The problem » All that should be output is the block of lines below from the line with "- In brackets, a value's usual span" to the line with "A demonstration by", both included, exactly as written.

(Input Opens)

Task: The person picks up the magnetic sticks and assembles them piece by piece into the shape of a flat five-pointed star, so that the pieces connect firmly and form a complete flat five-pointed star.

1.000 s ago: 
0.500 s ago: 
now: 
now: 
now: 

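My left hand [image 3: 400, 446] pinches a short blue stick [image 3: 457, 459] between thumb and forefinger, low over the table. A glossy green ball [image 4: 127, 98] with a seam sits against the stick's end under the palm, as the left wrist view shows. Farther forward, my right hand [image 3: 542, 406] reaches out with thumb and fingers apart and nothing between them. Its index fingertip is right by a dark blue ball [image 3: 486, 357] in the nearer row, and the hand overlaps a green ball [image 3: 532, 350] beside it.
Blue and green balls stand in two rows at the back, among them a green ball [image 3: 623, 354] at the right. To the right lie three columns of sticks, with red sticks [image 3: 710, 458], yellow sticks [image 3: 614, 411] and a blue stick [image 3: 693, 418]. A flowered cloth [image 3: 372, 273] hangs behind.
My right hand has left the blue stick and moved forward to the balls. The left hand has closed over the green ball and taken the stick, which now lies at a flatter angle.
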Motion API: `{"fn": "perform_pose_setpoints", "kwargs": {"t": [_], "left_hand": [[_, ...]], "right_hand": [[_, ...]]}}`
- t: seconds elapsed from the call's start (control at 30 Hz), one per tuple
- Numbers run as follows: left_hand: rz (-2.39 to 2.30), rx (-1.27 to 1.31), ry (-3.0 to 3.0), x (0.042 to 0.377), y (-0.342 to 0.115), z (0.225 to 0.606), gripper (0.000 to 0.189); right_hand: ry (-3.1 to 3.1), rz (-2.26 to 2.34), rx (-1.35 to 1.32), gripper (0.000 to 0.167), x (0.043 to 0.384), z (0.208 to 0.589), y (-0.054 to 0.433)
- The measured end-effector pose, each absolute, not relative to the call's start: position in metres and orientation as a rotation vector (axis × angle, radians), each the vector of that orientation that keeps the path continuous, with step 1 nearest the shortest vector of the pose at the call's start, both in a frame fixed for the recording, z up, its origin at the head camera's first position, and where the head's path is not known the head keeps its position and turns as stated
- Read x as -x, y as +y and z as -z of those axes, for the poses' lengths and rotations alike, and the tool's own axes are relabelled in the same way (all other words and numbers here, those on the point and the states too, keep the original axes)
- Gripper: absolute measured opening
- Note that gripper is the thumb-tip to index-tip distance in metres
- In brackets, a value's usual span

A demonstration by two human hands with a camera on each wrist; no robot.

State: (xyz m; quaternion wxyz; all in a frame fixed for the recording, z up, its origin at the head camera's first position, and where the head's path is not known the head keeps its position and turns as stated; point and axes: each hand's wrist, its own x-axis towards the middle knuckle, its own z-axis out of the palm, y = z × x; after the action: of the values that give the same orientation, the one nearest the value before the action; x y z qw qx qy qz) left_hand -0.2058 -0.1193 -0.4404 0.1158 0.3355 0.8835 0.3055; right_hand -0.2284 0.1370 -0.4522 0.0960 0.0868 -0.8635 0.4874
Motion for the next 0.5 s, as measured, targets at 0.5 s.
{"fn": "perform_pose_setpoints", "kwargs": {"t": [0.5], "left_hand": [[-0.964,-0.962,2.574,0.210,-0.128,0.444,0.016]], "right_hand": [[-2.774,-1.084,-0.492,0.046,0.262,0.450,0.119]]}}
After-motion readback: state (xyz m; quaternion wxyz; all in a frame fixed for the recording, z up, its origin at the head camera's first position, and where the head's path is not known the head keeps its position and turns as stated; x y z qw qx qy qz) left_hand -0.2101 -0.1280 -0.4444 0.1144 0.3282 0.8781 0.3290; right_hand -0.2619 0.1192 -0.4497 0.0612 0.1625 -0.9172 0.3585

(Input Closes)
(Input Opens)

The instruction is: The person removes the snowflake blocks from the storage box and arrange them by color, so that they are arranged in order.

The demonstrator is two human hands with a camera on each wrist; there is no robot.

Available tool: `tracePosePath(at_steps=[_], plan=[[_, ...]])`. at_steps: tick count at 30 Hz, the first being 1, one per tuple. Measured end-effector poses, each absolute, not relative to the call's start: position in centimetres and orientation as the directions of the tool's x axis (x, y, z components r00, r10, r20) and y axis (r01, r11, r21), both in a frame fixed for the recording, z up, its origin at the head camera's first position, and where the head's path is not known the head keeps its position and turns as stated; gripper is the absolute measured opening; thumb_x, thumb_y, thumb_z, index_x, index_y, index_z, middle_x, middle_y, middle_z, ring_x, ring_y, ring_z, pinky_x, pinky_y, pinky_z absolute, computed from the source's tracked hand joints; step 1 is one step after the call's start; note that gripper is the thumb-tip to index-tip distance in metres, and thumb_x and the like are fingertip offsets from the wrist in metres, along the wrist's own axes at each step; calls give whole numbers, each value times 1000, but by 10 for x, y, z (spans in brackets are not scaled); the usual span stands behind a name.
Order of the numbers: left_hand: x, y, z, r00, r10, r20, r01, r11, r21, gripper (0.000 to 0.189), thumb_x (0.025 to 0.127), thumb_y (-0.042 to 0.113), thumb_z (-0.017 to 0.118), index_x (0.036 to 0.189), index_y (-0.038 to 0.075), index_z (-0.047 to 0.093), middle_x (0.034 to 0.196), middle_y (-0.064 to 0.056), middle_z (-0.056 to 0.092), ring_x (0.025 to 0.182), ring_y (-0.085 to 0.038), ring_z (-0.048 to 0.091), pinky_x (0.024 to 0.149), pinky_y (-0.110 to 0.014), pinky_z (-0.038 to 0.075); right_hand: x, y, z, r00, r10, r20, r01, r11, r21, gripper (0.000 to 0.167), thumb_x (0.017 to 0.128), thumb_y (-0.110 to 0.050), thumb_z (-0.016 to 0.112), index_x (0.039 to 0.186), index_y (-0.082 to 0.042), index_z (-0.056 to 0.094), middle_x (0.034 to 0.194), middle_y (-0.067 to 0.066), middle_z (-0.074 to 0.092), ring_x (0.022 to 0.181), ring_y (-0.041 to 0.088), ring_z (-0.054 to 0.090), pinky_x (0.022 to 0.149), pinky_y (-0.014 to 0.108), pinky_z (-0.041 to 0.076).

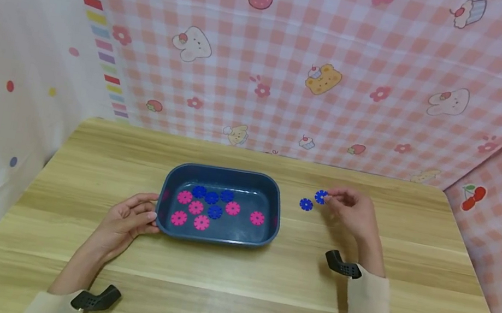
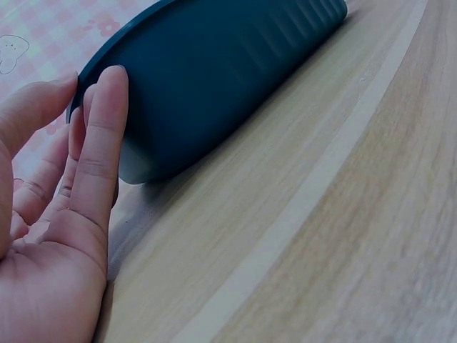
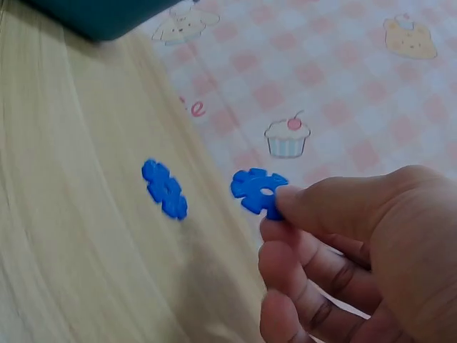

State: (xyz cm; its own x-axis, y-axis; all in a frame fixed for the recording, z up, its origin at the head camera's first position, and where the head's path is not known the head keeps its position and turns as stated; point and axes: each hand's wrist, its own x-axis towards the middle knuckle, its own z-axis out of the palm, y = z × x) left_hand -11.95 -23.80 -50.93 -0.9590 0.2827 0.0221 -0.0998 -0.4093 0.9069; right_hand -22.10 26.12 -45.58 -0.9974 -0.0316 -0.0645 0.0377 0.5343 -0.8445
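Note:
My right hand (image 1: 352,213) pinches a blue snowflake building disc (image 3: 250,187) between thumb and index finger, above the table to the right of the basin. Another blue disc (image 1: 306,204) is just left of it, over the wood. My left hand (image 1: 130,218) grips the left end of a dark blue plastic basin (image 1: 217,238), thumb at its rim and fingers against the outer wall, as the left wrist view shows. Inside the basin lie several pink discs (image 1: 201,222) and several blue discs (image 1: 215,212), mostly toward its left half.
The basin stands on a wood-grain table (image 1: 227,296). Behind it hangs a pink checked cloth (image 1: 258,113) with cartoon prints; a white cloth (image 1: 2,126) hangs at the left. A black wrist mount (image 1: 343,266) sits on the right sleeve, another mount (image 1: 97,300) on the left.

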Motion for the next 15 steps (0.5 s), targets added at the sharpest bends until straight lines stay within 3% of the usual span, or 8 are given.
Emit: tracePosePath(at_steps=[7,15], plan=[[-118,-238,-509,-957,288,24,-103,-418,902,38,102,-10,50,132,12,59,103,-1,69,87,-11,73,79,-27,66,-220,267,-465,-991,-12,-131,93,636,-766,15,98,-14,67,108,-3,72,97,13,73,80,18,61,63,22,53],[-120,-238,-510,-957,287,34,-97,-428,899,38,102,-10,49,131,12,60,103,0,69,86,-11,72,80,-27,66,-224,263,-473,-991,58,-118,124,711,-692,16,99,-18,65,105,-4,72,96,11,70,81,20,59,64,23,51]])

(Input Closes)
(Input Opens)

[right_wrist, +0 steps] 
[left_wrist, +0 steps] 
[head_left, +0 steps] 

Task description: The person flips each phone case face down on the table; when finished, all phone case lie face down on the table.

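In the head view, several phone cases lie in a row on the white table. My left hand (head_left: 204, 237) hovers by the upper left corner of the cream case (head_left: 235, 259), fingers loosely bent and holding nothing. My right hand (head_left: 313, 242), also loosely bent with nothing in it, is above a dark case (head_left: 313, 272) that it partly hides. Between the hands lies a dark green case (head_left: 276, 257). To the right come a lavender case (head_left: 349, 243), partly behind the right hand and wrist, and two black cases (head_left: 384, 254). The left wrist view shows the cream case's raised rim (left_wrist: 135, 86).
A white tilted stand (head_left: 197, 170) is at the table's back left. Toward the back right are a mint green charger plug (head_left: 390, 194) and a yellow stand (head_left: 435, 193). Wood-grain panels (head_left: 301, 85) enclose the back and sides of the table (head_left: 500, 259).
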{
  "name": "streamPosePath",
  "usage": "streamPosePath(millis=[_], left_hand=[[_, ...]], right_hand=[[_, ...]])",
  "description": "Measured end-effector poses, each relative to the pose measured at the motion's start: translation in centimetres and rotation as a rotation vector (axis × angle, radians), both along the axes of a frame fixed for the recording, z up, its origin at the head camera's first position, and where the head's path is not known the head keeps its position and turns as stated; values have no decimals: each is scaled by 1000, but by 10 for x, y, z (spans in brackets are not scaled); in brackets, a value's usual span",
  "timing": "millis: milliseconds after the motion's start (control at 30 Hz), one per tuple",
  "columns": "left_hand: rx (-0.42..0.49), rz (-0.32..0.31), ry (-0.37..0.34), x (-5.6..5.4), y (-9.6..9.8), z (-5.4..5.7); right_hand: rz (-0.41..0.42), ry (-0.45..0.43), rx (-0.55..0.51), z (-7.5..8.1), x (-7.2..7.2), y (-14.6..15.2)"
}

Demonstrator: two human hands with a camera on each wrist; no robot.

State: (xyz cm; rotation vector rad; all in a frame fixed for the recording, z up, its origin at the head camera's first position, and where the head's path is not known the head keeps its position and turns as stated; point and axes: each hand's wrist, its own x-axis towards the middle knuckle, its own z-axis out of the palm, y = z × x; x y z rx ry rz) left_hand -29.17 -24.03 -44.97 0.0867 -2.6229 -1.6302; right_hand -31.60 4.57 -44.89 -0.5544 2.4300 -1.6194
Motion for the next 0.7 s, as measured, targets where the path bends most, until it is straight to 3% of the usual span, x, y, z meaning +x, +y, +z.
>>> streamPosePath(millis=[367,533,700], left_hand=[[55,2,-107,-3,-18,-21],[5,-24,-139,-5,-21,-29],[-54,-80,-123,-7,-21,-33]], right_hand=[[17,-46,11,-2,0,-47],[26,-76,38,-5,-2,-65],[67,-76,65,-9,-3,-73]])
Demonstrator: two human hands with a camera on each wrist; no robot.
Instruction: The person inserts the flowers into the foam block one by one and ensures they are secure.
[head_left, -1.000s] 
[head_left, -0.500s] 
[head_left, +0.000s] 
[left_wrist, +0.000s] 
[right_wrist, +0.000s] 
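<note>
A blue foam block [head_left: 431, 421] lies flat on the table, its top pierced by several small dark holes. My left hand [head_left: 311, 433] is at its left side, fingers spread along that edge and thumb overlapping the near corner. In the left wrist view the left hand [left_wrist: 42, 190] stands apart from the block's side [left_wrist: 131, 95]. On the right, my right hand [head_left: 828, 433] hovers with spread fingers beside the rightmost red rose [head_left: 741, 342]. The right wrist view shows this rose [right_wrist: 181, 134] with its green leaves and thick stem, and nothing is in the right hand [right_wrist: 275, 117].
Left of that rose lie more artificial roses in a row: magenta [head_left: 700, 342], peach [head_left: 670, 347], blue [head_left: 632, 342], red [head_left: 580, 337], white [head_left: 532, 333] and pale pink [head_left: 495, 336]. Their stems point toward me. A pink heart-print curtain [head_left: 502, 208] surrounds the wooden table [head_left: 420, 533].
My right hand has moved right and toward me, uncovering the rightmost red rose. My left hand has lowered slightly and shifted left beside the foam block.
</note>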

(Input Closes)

Answer for this exercise »
- In brackets, a value's usual span

A demonstration by two human hands with a camera on each wrist; no robot.

The required output has now been supplied.